__Exercise prompt__.
Skip all pictures, then copy the lines from the start of the data through the line with "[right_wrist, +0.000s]", keeping both ends.

__Source data__.
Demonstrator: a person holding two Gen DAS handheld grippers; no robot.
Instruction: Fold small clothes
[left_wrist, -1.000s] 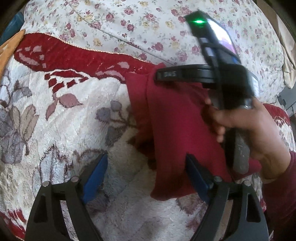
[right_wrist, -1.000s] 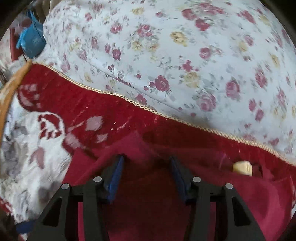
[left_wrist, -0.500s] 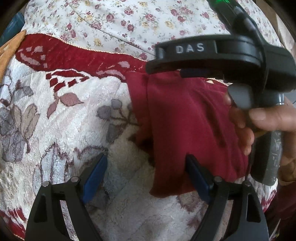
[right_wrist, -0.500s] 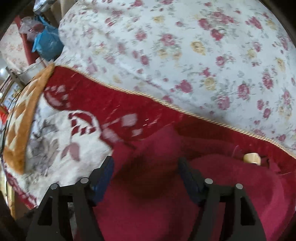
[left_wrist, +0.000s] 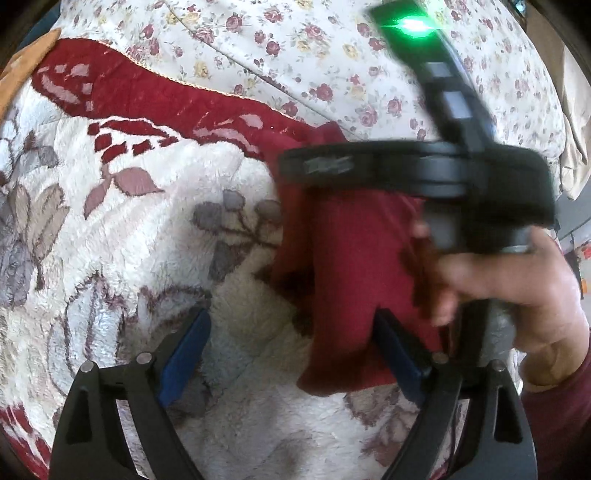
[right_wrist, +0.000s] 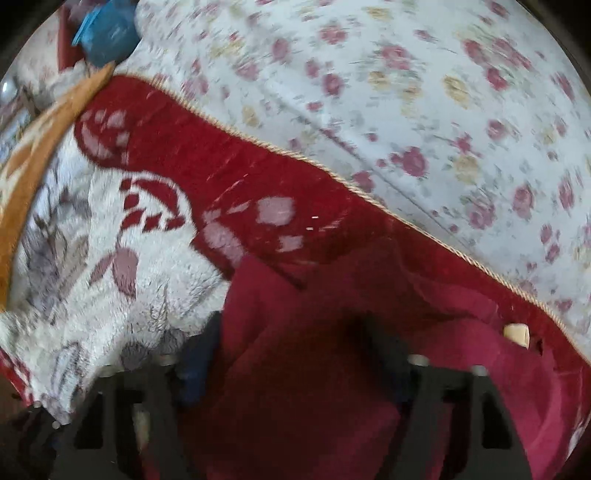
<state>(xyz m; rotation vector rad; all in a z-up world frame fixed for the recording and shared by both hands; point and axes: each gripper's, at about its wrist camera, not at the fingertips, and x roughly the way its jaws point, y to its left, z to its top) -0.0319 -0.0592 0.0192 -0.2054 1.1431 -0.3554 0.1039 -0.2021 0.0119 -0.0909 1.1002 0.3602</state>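
A dark red garment (left_wrist: 354, 266) lies bunched on the plush floral blanket (left_wrist: 122, 229), right up against its red border near the flowered sheet (left_wrist: 332, 55). The left gripper (left_wrist: 291, 350) is spread wide and easing wider, its right pad at the cloth's near edge, pinching nothing. The right gripper (right_wrist: 295, 365) is closing with red cloth between its pads; too blurry to tell if they've bitten yet.

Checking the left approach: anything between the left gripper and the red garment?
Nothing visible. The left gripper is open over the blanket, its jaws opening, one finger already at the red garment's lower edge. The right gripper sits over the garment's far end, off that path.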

__Task response__.
Demonstrator: a person holding two Gen DAS handheld grippers; no robot.
Instruction: Fold small clothes
[left_wrist, -1.000s] 
[right_wrist, -1.000s] 
[left_wrist, -0.500s] 
[right_wrist, -0.500s] 
[left_wrist, +0.000s] 
[right_wrist, +0.000s] 

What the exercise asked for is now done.